Published in final edited form as: J Braz Chem Soc. 2019 Mar;30(3):499–508. doi: 10.21577/0103-5053.20180234

Heterologous expression of a putative ClpC chaperone gene leads to induction of a host metabolite

Jana Braesel , Alessandra S Eustáquio †,*
PMCID: PMC8046332  NIHMSID: NIHMS1059165  PMID: 33859447

Abstract

Genome mining provides exciting opportunities for the discovery of natural products. However, in contrast to traditional bioassay-guided approaches, challenges of genome mining include poor or no expression of biosynthetic gene clusters (BGCs). Additionally, given that thousands of BGCs are now available through extensive genome sequencing, how does one select BGCs for discovery? Synthetic biology techniques can be used for BGC refactoring and activation, whereas resistance-gene-directed genome mining is a promising approach to discover bioactive natural products. Here we report the selection of a BGC by applying a resistance-gene-directed approach, cloning of the silent BGC from Micromonospora sp. B006, promoter exchange, and heterologous expression in Streptomyces coelicolor M1152. While we have yet to identify the encoded compound, we unexpectedly observed induction of a host metabolite, which we hypothesize is due to the presence of a ClpC chaperone gene in the BGC, suggesting that ClpC chaperones may be used for BGC activation.

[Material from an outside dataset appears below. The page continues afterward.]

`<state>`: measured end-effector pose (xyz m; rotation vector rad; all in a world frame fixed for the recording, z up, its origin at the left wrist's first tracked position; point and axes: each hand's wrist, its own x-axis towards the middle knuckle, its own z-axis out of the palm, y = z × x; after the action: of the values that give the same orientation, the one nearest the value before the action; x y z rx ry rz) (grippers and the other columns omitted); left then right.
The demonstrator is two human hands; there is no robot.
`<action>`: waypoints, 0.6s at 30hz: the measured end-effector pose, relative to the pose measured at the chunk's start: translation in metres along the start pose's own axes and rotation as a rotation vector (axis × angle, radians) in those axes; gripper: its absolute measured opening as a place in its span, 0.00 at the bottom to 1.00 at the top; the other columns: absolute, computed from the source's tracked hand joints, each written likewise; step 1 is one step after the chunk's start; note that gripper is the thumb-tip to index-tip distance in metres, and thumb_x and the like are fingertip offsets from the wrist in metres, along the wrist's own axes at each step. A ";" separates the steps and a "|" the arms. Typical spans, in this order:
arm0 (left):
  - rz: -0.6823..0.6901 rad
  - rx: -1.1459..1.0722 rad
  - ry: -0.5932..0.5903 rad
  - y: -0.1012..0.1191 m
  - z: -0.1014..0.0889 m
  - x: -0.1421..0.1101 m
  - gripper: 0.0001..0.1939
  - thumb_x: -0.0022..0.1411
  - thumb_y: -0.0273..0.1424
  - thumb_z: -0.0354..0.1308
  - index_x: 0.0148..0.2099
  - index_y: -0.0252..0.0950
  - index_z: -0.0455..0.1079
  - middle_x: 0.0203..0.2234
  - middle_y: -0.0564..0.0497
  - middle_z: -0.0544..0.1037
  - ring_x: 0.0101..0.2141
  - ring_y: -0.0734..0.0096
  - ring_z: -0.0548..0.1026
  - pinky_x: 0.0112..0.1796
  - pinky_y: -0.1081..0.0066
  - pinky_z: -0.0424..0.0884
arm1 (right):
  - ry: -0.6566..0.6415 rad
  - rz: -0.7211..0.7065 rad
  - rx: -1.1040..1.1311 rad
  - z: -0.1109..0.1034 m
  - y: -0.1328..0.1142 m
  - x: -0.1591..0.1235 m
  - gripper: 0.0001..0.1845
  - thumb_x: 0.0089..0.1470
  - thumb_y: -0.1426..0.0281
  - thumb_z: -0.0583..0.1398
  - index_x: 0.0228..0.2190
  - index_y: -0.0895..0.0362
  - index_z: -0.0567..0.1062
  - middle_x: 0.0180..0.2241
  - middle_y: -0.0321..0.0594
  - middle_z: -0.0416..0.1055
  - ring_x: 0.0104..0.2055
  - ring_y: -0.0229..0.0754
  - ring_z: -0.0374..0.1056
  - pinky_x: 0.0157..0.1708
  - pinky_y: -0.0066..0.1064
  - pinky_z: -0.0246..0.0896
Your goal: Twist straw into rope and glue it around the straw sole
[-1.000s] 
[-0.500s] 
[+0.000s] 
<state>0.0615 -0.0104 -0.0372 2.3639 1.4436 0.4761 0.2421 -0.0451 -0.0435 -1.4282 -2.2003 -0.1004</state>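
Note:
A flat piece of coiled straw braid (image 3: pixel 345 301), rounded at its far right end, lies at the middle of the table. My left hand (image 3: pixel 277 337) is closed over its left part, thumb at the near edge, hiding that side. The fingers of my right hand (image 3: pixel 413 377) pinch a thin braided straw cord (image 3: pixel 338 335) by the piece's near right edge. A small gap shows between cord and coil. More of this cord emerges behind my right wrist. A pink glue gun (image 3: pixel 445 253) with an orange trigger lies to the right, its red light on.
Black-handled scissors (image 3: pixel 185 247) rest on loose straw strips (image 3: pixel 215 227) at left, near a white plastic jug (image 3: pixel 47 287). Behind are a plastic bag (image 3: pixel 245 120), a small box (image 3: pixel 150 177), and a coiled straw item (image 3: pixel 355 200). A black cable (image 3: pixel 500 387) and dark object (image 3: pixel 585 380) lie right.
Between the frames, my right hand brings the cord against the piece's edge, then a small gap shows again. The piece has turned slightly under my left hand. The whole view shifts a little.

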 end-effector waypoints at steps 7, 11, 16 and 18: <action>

Keywords: Clp protease, Clp ATPase, Clp chaperone, genome mining, gene activation, natural product, antibiotic

Graphical Abstract

graphic file with name nihms-1059165-f0001.jpg

By attempting to heterologously express a biosynthetic gene cluster identified via a resistance-gene-guided approach, we unexpectedly observed induction of a host metabolite. Transcriptional analysis and literature precedence suggest that induction was caused due to expression of a putative ClpC chaperone gene present in the gene cluster.

Introduction

Natural products are an exceptional source of drug leads. For instance, the large majority of antibiotics and anticancer agents in the clinic today are natural products or derivatives thereof. Given the rise of drug resistance, there is an urgent need to discover new drugs and natural products have proven to be a reliable source.1

In spite of already being prolific sources, whole genome sequencing has shown that the biosynthetic potential of microorganisms has been underestimated based on the small number of compounds that are produced by each organism under routine laboratory growth conditions.2, 3 In bacterial genomes, genes for the biosynthesis of natural products are usually co-localized in so-called biosynthetic gene clusters (BGCs). With the fast developments in genome sequencing, public databases now contain thousands of orphan BGCs, that is, BGCs for which the corresponding compound is unknown. Thus, genome mining is a promising approach for the discovery of new natural products.4 However, in contrast to traditional bioassay-guided discovery, challenges of genome mining include the fact that some BGCs are poorly or not at all expressed under a particular laboratory growth condition (so-called “silent” BGCs), preventing compound identification and isolation. Additionally, given the wealth of BGCs available, how does one select BGCs for discovery?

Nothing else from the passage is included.